Quick start
If you want to learn kuilt quickly, start with InMemoryLoom. It gives you two peers exchanging real Seam frames with no sockets, no radios, and almost no setup. It is ideal for tests and for building app behavior before choosing a real transport.
Host a session and broadcast a frame
/**
* A broadcast from one peer is received by all other peers.
*
* Alias for the `broadcast from A causes B to receive the frame` test.
*/
@Suppress("unused")
internal fun sampleBroadcastReceived() = runTest {
val factory = InMemoryLoom()
val a = factory.host(Pattern("Alice"))
val b = factory.join(InMemoryTag("Bob"))
val receivedByB = async { b.incoming.first() }
a.broadcast(byteArrayOf(1, 2, 3))
val frame = receivedByB.await()
assertEquals(Swatch(byteArrayOf(1, 2, 3), sender = a.selfId, sequence = 1L), frame)
}
Three things to notice:
InMemoryLoom uses one shared instance for both host and join. Both seams share one in-memory mesh. Radio-based fabrics (Nearby, Multipeer) work the same way.

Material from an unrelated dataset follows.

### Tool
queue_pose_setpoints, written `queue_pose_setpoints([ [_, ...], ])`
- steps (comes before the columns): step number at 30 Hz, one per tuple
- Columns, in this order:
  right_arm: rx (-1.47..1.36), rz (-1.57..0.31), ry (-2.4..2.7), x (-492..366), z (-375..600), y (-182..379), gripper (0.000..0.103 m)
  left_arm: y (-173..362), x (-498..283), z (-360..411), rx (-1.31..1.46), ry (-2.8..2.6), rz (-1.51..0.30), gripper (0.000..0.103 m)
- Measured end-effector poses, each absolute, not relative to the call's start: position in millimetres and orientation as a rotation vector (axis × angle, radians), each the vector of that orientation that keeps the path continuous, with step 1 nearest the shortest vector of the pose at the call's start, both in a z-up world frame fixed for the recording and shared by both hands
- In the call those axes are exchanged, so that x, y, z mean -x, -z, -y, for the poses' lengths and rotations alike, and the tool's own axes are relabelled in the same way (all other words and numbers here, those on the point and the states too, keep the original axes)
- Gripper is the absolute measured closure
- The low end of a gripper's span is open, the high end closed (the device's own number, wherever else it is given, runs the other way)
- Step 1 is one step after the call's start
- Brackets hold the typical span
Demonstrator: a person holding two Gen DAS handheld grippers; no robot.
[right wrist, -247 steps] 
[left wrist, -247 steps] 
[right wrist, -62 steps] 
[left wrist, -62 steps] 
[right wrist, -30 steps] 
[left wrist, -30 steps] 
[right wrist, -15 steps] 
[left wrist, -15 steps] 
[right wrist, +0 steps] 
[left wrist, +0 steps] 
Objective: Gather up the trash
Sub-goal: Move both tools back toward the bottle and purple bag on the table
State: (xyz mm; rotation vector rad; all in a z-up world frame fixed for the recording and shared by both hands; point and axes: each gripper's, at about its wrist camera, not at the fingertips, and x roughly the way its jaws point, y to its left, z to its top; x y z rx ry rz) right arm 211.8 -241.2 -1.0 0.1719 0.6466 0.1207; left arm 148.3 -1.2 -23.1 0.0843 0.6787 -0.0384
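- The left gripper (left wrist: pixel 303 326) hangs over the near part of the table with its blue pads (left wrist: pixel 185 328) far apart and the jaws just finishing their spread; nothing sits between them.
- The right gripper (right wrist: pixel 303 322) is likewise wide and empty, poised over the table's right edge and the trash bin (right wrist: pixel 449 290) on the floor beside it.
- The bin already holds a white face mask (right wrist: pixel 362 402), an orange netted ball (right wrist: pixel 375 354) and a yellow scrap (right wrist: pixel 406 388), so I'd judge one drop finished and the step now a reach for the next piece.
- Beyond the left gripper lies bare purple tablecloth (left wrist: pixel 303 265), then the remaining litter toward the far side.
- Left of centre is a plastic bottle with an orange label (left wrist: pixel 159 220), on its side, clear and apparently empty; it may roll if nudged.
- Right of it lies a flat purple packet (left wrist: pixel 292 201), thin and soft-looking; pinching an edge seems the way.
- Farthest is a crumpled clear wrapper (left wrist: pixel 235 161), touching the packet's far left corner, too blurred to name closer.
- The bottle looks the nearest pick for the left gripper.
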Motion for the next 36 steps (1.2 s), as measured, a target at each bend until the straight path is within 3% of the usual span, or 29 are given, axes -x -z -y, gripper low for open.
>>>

Collect incoming once. All frames for a peer arrive on one Flow<Swatch>. Collect it in one coroutine; if multiple parts of your app need the frames, wrap it with shareIn.
sender and sequence are set when a frame is received. The sender leaves sender as null and sequence as zero; the receiving Seam fills them in.
Membership: peers join and leave
/**
* After host and join, both peers appear in each other's [Seam.peers] set.
*
* Alias for the `join after open causes both peers to appear in each other's peer set` test.
*/
@Suppress("unused")
internal fun sampleJoinPeerSet() = runTest {
val factory = InMemoryLoom()
val host = factory.host(Pattern("Alice"))
val joiner = factory.join(InMemoryTag("Bob"))
assertEquals(setOf(host.selfId, joiner.selfId), host.peers.value)
assertEquals(setOf(host.selfId, joiner.selfId), joiner.peers.value)
}
peers is a StateFlow<Set<PeerId>>. Both host and joiner see the same set. When a peer closes, it is removed from every other peer's peers set atomically.
The interaction pattern (every fabric)
// 1. Get a Seam — host or join, depending on your role.
val seam: Seam = loom.host(Pattern(displayName = "alice", maxPeers = 4))
// 2. Collect incoming frames once. Fan out with shareIn if needed.
scope.launch {
seam.incoming.collect { swatch ->
println("from ${swatch.sender}: ${swatch.decodeToString()}")
}
}
// 3. Send. broadcast() reaches all peers; sendTo() targets one.
seam.broadcast("hello everyone".encodeToByteArray())
seam.sendTo(somePeerId, "just for you".encodeToByteArray())
// 4. Watch membership.
scope.launch { seam.peers.collect { current -> render(current) } }
// 5. Close when done. Idempotent.
seam.close()
This pattern is the same for every fabric: swap the Loom, keep the app code.